Final answer:
The height of a bouncing ball decreases after each bounce because some of the ball's kinetic energy is lost to other forms such as heat and sound during the collision with the ground, which prevents the ball from reaching its original height on the rebound.
Step-by-step explanation:
The height of a bouncing ball decreases after each bounce due to the loss of kinetic energy during the collision with the ground. When a rubber ball is dropped from a fixed height and bounces, it does not return to its original height because some of its kinetic energy is transformed into other forms of energy, such as heat, sound, and energy absorbed by the deformation of the ball and the floor upon impact. Gravity acts on the ball during its free fall, and the ball has maximum potential energy at the peak of its bounce, which is converted to kinetic energy as it falls.
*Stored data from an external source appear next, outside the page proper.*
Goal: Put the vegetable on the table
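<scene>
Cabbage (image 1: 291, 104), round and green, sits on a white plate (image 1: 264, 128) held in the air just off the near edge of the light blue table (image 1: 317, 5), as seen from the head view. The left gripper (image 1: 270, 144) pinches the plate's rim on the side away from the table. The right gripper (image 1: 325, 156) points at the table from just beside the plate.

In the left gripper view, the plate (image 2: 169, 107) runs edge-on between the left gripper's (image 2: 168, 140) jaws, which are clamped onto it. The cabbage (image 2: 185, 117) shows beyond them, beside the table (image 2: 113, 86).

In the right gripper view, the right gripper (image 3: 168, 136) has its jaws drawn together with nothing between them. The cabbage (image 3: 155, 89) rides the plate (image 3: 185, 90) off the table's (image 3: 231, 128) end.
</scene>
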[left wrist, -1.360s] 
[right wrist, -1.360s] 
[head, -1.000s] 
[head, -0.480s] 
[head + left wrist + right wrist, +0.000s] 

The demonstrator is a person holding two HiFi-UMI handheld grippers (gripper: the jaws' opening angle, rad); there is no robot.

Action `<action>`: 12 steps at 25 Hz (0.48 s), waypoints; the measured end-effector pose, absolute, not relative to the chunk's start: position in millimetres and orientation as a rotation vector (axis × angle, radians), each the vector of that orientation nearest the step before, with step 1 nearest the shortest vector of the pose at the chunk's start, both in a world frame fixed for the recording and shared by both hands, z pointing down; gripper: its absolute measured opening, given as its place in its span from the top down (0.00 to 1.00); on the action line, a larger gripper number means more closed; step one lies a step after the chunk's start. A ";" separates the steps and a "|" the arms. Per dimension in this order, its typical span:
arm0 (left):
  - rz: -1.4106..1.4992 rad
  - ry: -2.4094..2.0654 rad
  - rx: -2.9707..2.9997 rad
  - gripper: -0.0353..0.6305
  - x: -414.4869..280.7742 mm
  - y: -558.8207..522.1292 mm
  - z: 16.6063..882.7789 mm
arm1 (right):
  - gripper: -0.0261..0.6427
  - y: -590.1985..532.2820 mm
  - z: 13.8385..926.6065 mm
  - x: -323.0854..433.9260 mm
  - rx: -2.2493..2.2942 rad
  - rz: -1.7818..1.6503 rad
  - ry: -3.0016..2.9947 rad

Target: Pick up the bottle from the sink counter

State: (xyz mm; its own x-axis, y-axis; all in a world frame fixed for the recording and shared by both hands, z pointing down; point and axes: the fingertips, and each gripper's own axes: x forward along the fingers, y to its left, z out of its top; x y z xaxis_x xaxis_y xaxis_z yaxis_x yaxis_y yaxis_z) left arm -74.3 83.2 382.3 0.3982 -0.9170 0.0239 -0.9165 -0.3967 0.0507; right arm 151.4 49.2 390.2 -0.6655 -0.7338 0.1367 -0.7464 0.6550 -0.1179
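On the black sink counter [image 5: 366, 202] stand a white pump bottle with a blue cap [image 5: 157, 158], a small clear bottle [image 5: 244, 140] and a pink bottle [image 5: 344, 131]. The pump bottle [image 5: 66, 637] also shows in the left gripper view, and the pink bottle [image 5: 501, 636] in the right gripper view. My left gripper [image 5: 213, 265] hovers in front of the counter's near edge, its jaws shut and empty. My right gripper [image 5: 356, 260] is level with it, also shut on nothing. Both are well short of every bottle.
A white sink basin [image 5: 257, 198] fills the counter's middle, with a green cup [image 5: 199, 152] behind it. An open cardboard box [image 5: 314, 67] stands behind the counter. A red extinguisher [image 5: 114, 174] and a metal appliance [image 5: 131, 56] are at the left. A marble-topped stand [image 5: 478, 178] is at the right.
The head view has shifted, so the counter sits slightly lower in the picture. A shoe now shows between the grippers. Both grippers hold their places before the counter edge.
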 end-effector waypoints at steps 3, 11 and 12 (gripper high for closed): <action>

However, due to energy loss, the ball does not regain all its potential energy on the rebound, resulting in a lower bounce height each time.
The process is governed by the conservation of energy principle, which states that energy in a closed system is constant. When the ball hits the ground, some kinetic energy that was used for the ball's upward motion is inevitably lost; thus the ball cannot have enough energy to rise to its initial drop height. The primary force at play during the bouncing of a ball is the electromagnetic force, which causes the ball to bounce back due to the repulsion between the molecular structures of the ball and the ground.